# Exercise description
Across the material below, count the lines that include the word "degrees" and give only that count.

# Data segment
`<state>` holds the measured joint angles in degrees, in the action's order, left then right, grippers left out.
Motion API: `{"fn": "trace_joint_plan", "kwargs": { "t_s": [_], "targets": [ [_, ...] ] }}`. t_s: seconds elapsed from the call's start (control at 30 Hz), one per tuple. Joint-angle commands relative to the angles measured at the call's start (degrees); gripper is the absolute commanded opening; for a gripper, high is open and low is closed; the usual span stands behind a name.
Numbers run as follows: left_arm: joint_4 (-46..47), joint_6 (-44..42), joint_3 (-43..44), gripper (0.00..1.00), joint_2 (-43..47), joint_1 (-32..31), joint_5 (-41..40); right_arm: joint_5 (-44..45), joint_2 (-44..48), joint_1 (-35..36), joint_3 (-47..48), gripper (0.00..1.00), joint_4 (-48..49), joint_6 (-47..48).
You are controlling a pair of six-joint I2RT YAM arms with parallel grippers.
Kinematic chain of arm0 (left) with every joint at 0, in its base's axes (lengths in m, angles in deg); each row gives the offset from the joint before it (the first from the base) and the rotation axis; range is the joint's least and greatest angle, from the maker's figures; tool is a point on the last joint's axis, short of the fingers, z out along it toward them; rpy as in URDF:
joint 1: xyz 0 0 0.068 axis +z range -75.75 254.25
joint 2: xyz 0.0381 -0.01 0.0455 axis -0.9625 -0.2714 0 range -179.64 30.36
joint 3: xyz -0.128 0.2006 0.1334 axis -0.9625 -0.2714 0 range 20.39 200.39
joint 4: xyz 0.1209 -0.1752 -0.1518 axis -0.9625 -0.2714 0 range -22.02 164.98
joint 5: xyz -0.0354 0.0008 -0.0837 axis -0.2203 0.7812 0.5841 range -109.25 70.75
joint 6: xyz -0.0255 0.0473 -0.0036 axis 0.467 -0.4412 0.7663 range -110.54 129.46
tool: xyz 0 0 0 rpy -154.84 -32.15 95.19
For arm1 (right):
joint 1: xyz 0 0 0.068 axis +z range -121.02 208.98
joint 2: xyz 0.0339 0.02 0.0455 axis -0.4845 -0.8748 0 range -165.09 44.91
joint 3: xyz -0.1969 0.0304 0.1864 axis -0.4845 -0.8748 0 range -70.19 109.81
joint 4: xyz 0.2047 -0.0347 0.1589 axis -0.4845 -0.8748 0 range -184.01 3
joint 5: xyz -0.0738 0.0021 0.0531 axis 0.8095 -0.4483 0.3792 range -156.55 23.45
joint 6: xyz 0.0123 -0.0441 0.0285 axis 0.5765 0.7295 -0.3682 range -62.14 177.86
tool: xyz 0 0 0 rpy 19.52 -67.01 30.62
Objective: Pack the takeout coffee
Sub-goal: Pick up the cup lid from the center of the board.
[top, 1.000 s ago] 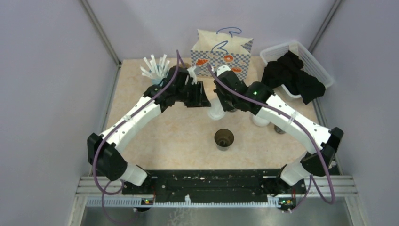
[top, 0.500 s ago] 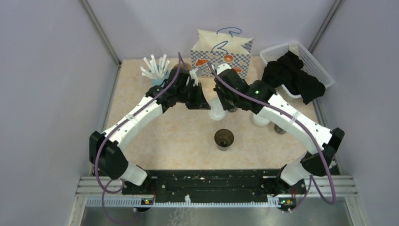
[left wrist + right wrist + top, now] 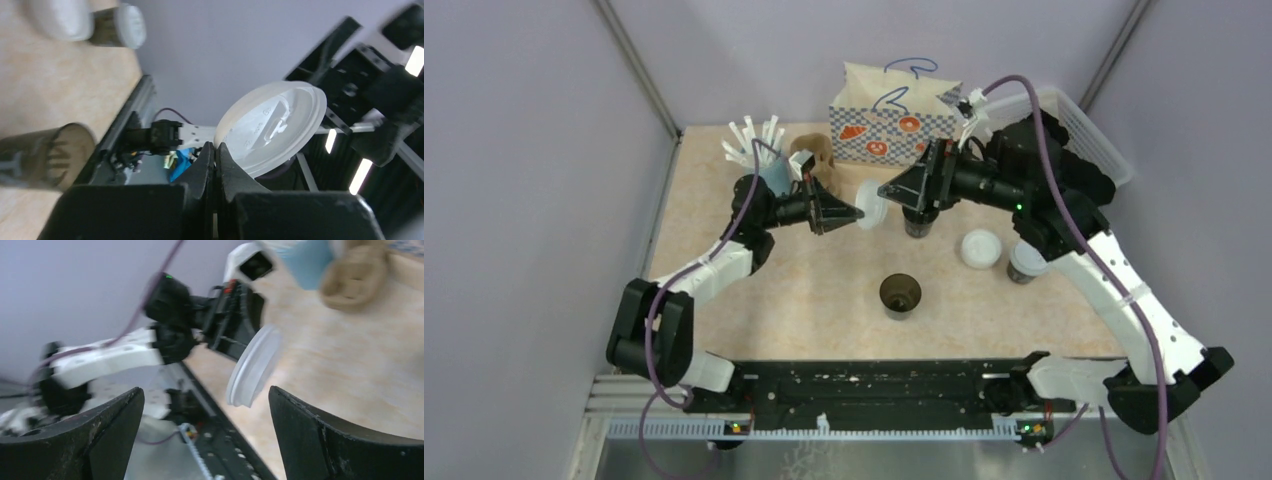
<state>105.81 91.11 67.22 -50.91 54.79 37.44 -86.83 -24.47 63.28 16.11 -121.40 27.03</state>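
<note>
My left gripper is shut on the rim of a round white sip lid, which hangs on edge above the table. In the left wrist view the lid sticks up from the closed gripper. My right gripper faces it from the right, open, with the lid ahead of its spread fingers and not touching them. An open black cup stands near the front middle. Another open cup stands under the right gripper. A lidded cup stands at the right beside a loose lid.
A checked paper bag stands at the back. The light-blue cup of straws and the brown pulp carrier are at the back left. A white basket with black cloth sits at the back right.
The right gripper has opened, let go of the lid and swung back to the right. The left gripper has shut on the lid's rim and now holds it alone.
</note>
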Motion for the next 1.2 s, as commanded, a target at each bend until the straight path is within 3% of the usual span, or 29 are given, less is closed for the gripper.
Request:
{"fn": "trace_joint_plan", "kwargs": {
  "t_s": [0.0, 0.1, 0.27, 0.57, 0.93, 1.17],
  "targets": [
    [55.0, 33.3, -0.5, 0.0, -2.9, -0.3, 2.5, -19.9, 1.4, -0.2, -8.2, 0.95, 29.2, -20.8],
    [66.1, 40.4, 2.0, 0.0, -5.7, -0.5, -0.1, -20.2, 1.7, -0.2, -11.0, 0.97, 39.3, -27.5],
    [61.5, 38.0, 4.9, 0.0, -5.2, -0.7, 0.9, -20.6, 0.9, -0.2, -11.1, 0.98, 41.7, -29.8],
    [64.6, 40.7, 5.3, 0.0, -6.1, -1.2, 0.4, -23.2, -0.4, 0.0, -15.6, 0.97, 51.5, -36.2],
    [66.6, 42.5, 6.1, 0.0, -6.7, -2.0, 0.8, -23.8, -2.8, 0.6, -15.7, 0.97, 52.8, -35.7],
    [68.4, 43.9, 6.9, 0.0, -7.5, -2.7, 1.1, -22.3, -2.4, 0.6, -14.3, 0.97, 47.2, -30.1]
  ]
}}
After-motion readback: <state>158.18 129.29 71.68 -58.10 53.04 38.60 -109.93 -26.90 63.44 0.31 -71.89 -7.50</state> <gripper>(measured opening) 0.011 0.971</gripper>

# Exercise answer
2